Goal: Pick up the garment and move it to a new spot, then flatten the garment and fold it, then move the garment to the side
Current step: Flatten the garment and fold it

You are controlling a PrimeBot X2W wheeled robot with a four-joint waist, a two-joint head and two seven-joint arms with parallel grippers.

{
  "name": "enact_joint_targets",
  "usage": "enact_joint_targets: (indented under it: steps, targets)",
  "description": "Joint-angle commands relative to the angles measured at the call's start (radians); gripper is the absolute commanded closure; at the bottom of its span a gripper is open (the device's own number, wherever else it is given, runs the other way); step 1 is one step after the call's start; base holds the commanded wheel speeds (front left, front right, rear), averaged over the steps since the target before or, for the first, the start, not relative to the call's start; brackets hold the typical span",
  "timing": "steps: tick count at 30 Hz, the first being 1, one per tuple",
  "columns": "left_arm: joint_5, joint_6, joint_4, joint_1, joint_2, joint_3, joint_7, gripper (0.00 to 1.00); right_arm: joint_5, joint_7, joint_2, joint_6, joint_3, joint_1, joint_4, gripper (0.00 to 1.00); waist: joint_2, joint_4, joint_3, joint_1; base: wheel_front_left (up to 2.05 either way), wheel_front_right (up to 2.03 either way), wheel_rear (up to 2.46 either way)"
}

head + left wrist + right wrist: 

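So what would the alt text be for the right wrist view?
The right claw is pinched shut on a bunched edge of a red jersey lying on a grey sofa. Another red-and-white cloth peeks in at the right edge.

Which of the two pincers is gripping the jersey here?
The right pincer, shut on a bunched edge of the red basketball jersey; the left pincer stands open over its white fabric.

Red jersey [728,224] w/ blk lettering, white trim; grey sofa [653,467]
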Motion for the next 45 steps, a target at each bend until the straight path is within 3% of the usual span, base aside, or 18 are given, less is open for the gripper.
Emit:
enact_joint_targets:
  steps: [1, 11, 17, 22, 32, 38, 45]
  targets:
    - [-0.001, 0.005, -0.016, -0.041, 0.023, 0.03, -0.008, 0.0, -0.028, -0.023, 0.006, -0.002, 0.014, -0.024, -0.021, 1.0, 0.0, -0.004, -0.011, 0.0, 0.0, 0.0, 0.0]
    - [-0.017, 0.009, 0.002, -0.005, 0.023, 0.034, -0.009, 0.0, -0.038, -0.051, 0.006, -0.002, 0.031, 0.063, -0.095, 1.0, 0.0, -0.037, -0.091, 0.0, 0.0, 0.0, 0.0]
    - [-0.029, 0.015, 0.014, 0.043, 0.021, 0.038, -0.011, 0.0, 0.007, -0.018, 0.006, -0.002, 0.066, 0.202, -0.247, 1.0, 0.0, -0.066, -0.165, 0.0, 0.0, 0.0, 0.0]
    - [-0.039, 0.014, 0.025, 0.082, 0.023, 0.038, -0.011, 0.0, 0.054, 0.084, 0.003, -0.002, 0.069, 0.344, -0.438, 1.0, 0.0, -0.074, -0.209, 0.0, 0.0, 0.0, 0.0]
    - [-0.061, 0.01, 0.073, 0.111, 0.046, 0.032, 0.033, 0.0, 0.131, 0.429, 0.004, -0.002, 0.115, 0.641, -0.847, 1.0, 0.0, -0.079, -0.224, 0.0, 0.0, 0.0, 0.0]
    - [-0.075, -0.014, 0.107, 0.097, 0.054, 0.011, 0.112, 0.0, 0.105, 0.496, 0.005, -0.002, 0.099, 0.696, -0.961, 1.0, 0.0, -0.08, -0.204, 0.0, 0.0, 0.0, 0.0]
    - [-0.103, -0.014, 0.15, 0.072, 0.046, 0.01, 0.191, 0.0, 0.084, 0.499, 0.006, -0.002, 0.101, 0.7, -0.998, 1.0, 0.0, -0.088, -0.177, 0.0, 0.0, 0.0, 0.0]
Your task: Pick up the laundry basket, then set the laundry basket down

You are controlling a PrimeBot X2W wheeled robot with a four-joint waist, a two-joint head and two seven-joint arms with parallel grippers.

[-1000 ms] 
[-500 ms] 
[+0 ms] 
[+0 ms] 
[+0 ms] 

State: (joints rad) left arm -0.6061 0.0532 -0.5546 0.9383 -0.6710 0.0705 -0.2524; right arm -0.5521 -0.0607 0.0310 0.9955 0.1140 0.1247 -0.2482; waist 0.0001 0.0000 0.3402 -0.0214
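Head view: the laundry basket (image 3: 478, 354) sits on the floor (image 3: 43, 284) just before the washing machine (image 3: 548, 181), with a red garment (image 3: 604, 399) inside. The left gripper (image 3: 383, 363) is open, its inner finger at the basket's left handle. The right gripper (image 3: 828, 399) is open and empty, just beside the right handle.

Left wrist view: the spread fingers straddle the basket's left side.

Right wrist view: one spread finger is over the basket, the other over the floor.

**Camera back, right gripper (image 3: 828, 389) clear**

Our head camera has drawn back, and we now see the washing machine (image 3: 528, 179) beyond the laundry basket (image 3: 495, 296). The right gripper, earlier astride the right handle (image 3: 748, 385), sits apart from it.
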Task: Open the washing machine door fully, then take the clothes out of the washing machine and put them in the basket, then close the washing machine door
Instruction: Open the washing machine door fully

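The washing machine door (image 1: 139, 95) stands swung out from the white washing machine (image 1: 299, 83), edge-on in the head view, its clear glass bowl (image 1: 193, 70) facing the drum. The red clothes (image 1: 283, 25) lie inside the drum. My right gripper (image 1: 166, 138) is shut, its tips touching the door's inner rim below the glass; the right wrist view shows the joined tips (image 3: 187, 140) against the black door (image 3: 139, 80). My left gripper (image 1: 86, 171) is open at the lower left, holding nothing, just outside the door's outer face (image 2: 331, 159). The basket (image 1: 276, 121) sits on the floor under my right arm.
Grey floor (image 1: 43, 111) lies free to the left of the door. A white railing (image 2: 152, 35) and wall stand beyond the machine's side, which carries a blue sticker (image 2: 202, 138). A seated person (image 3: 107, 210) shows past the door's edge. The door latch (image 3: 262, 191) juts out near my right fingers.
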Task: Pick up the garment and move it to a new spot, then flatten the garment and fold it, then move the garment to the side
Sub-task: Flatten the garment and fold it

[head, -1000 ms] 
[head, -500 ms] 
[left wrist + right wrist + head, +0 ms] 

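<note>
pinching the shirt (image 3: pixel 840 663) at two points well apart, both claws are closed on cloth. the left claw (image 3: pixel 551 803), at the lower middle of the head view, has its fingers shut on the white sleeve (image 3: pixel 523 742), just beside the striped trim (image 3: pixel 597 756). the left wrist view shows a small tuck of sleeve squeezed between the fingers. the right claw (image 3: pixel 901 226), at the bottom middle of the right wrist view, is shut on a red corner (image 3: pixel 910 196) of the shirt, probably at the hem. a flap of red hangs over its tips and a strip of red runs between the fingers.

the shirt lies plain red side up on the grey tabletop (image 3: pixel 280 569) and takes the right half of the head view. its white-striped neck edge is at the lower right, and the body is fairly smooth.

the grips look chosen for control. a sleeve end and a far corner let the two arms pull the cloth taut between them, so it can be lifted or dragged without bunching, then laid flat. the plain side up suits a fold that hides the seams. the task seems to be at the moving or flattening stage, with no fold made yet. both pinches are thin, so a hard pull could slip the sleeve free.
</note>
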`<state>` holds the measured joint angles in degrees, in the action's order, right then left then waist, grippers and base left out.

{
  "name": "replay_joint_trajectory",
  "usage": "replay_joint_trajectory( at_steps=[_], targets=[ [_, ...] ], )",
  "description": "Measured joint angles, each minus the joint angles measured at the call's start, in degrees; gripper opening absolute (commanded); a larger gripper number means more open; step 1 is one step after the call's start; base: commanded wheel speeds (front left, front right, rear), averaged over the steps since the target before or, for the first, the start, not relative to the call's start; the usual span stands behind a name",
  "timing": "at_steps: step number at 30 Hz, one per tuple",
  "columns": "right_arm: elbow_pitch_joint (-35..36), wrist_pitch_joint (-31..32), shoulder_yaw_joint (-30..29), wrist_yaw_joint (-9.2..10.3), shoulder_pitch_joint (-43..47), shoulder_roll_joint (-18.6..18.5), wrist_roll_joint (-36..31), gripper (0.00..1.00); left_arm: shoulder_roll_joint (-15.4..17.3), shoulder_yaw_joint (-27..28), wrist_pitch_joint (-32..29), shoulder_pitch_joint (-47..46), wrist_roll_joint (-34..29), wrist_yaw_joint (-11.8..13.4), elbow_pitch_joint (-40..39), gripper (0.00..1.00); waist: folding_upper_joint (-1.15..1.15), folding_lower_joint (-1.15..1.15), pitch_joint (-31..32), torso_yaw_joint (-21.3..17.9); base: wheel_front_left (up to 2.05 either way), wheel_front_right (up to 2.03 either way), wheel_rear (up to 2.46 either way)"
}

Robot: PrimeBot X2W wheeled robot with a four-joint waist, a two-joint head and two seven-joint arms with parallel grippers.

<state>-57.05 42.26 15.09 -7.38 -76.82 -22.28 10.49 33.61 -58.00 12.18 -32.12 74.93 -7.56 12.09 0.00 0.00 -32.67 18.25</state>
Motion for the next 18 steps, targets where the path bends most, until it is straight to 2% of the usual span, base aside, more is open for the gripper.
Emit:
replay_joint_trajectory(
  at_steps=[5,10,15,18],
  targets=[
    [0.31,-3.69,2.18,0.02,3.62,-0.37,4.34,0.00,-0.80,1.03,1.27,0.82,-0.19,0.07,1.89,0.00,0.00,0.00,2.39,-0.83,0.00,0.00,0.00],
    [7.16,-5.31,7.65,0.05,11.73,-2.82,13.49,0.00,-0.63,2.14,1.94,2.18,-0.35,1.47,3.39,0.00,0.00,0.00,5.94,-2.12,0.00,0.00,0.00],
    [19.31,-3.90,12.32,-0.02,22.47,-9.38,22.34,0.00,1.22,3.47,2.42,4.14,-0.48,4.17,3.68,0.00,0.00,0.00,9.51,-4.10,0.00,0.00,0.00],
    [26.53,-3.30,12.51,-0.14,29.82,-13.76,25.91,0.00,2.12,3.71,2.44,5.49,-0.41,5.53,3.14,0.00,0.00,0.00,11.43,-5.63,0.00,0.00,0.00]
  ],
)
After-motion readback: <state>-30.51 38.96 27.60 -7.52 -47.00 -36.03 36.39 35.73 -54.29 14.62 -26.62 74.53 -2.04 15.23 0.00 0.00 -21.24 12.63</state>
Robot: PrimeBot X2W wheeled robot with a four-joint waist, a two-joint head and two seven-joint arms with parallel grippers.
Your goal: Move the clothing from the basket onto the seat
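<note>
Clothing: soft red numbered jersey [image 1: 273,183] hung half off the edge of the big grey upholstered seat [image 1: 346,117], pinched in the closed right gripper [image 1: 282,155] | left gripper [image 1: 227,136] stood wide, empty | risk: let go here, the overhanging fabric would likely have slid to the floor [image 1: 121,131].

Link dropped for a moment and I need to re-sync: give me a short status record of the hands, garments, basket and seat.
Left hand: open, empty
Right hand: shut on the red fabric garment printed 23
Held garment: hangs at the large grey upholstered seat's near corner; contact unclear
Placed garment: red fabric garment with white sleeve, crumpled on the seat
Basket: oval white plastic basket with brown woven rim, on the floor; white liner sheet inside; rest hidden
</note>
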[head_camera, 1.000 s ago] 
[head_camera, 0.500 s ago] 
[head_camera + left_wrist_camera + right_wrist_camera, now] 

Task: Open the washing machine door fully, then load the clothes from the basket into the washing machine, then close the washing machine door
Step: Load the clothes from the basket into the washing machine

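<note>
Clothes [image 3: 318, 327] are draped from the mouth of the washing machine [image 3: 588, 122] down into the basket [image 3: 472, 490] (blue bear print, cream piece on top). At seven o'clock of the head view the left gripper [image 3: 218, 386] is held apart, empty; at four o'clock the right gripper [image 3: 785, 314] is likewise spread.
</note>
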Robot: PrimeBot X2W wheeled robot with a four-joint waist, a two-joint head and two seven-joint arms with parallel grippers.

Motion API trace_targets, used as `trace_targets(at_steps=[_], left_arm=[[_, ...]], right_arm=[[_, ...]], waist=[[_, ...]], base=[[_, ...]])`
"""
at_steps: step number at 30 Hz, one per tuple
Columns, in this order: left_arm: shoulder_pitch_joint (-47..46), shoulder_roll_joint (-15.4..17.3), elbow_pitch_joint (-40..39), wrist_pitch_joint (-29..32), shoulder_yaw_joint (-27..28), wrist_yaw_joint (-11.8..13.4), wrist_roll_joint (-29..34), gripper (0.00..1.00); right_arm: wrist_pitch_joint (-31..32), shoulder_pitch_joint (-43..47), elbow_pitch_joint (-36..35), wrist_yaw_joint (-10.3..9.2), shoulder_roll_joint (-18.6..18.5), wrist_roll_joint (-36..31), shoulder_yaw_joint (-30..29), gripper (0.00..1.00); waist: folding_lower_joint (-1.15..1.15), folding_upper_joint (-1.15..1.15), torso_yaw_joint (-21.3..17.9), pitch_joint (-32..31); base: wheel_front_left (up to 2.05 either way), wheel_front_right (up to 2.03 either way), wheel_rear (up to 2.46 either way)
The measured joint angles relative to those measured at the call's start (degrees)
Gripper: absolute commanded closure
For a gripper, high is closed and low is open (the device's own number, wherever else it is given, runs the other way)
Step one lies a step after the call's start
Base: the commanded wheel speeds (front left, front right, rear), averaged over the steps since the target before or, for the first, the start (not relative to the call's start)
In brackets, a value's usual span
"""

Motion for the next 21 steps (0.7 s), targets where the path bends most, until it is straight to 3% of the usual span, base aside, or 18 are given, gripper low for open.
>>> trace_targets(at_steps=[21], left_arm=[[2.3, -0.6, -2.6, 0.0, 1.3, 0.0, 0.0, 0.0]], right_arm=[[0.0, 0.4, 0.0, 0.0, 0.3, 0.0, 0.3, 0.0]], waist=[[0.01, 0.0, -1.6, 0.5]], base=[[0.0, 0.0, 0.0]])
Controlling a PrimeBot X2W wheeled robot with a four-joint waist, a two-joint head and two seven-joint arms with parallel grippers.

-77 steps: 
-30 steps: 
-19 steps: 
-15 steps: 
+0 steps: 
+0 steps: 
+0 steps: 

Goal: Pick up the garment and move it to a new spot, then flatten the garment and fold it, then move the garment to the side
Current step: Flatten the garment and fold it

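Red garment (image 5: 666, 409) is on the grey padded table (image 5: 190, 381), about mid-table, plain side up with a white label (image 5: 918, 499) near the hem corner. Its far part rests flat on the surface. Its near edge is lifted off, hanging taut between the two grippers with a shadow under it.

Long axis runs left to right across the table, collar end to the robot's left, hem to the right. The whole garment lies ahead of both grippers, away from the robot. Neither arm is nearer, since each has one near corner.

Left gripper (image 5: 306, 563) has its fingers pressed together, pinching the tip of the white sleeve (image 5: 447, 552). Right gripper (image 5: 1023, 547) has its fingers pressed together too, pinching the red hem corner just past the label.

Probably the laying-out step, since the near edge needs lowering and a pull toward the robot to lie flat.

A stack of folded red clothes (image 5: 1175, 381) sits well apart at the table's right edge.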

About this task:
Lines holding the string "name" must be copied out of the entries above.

Answer to the exercise:
  "name": "enact_joint_targets",
  "name": "replay_joint_trajectory",
  "description": "Measured joint angles, each minus the joint angles measured at the call's start, in degrees; gripper opening absolute (commanded); a larger gripper number means more open; step 1 is one step after the call's start; base: commanded wheel speeds (front left, front right, rear), averaged over the steps since the target before or, for the first, the start, not relative to the call's start; the usual span stands behind a name",

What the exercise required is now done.